Permettez-moi cependant de dire à quel point toutes ces transformations, tous ces mouvements historiques et aussi d’actualités, sont le fait du peuple.

Très tôt, vous avez perçu l’importance du partenariat et la modernité de l’approche de votre pays en est un exemple. Vous avez compris que l’on ne peut plus bâtir sans y associer réellement – concrètement – la société civile organisée, et cette voie offre un souffle nouveau à la construction européenne.

La période où nous vivons évolue très vite et nous sommes dans l’urgence de faire des propositions.

Je pense particulièrement aux transformations qui se produisent dans les pays du sud de la méditerranée. Avec nos collègues ici présents de ces pays, nous entamons un processus de soutien et d’aide pour leur permettre de construire chez eux, dans leur contexte, avec leurs références culturelles, une société civile organisée. C’est pourquoi, nous envisageons que pour l’automne, nous puissions réunir un Grand débat civil avec de nombreuses ONG sur la transition dans les pays dits de voisinage.

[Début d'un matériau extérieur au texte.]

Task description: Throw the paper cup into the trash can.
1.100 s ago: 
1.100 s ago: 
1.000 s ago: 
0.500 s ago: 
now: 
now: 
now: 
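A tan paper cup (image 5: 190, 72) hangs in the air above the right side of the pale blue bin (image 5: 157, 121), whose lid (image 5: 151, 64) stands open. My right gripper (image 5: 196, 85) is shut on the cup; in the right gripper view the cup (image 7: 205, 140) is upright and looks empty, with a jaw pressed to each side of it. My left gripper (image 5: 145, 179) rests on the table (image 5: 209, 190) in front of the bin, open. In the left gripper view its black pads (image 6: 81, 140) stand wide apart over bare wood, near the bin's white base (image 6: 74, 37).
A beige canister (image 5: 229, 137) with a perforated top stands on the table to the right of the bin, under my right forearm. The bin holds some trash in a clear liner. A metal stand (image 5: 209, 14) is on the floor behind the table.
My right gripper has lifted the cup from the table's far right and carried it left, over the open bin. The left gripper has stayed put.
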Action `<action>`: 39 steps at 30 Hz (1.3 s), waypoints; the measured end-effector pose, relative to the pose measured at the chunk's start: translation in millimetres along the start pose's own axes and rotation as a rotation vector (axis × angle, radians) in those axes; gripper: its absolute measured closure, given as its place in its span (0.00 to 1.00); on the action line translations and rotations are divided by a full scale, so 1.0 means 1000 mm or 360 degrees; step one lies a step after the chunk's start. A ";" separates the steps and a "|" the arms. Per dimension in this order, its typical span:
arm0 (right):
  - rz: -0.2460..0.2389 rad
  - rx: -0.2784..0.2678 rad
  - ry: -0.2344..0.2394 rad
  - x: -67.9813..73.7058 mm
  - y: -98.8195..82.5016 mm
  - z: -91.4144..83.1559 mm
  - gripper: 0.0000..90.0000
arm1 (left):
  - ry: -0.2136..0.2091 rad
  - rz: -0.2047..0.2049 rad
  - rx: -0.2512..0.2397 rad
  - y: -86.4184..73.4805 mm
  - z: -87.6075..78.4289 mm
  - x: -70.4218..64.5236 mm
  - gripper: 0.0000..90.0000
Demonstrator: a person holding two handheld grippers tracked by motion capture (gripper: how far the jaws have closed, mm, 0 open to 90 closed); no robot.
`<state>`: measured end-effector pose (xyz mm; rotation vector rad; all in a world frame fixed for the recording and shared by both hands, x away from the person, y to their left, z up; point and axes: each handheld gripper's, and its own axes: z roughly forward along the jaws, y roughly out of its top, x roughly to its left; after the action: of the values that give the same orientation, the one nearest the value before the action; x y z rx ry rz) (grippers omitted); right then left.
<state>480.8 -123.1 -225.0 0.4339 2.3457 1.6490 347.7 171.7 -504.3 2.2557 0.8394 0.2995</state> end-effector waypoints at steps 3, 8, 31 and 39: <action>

Aux côtés, du politique, aux côtés de l’institutionnel, du technique et du juridique (je pense notamment à la Commission de Venise), la société civile organisée doit pouvoir être associé à cette démarche d’accompagnement. Cette initiative aura pris sa source et son développement durant votre présence du Comité des ministres des Conseil de l’Europe et je tenais aussi à vous en remercier.

Enfin, je terminerai mon propos en affirmant ; Oui, nous croyons au possible vivre ensemble, avec nos diversités, dans nos sociétés multiculturelles.

- vivre ensemble en accueillant la Liberté d’Expression et la Liberté de Religion de l’Autre ;
- vivre ensemble en découvrant l’Identité de l’Autre grâce à une éducation interculturelle ;
- vivre ensemble en préparant la jeunesse afin qu’elle puisse prendre le relais et en favorisant l’inclusion sociale des jeunes, notamment ceux issus de l’immigration.

C’est un vrai défi que nous avons commencé à relever, que nous poursuivrons dans les semaines et les mois à venir.

Je clos ainsi nos travaux de ce Forum et vous remercie pour votre attention.